Exercise instructions.
Isolate every line in the data with the string "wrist" and copy it.

━━━━━━

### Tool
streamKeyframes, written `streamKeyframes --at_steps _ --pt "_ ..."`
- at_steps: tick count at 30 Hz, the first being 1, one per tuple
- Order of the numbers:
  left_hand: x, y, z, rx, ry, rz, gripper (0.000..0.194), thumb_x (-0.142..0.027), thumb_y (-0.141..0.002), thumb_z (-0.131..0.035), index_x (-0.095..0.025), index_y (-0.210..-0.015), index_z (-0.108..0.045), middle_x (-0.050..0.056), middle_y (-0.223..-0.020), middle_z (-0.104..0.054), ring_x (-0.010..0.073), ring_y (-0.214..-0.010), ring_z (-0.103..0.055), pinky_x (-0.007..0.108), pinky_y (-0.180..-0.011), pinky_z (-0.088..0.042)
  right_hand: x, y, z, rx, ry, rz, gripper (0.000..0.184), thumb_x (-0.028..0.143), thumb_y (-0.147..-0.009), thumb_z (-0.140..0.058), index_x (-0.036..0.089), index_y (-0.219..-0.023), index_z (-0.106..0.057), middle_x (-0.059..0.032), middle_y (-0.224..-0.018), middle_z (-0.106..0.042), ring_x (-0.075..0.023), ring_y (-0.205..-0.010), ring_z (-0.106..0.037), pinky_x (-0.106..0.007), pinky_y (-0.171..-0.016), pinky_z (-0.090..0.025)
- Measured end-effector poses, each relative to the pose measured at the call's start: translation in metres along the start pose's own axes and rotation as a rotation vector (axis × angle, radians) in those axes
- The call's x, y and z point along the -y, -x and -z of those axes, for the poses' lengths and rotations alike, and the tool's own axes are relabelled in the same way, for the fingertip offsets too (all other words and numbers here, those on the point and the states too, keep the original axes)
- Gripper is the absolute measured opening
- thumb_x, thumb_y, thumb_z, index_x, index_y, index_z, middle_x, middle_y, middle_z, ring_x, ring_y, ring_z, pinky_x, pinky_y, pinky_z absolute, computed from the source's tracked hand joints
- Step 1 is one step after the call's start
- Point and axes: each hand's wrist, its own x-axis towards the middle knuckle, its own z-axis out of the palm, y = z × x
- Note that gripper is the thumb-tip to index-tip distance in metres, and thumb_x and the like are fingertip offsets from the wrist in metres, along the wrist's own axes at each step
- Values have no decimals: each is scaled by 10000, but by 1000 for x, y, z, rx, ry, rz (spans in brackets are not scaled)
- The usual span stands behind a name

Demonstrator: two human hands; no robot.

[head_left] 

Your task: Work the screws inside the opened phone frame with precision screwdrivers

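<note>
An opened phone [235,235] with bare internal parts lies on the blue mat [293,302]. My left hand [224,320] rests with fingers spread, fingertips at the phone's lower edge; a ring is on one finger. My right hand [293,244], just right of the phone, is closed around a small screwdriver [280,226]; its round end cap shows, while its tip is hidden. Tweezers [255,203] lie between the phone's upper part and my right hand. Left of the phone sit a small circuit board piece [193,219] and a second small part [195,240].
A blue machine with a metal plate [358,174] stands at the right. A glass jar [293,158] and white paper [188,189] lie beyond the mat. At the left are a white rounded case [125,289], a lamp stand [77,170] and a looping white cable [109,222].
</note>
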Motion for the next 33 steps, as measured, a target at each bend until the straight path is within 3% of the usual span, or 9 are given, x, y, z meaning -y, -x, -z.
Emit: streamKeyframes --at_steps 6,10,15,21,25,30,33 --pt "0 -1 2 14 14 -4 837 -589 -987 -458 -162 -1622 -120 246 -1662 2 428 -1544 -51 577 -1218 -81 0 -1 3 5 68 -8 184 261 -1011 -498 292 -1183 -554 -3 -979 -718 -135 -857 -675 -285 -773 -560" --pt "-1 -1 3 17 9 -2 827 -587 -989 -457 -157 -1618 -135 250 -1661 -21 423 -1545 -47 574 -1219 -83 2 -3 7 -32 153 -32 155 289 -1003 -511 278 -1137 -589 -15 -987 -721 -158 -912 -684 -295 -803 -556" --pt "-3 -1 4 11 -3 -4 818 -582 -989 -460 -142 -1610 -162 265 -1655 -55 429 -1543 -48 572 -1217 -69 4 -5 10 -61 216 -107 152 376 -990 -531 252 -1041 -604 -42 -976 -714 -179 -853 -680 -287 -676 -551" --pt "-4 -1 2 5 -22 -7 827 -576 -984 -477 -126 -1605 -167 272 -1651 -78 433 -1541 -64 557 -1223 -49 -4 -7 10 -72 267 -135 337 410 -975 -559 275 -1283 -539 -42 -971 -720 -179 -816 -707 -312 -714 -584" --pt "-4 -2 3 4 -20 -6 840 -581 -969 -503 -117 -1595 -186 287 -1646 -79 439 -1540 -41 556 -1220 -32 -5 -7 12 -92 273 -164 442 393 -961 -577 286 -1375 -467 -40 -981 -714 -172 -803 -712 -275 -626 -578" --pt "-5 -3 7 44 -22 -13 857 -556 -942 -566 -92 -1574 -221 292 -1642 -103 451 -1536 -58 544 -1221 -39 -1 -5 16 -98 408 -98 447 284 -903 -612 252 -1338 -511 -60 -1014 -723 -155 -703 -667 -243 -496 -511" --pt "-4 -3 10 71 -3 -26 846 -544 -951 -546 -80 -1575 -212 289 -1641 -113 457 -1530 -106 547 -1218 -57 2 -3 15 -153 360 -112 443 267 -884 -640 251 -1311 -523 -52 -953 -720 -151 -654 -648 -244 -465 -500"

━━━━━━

Response to the exercise.
- Point and axes: each hand's wrist, its own x-axis towards the middle knuckle, its own z-axis out of the palm, y = z × x
- Note that gripper is the thumb-tip to index-tip distance in metres, and thumb_x and the like are fingertip offsets from the wrist in metres, along the wrist's own axes at each step

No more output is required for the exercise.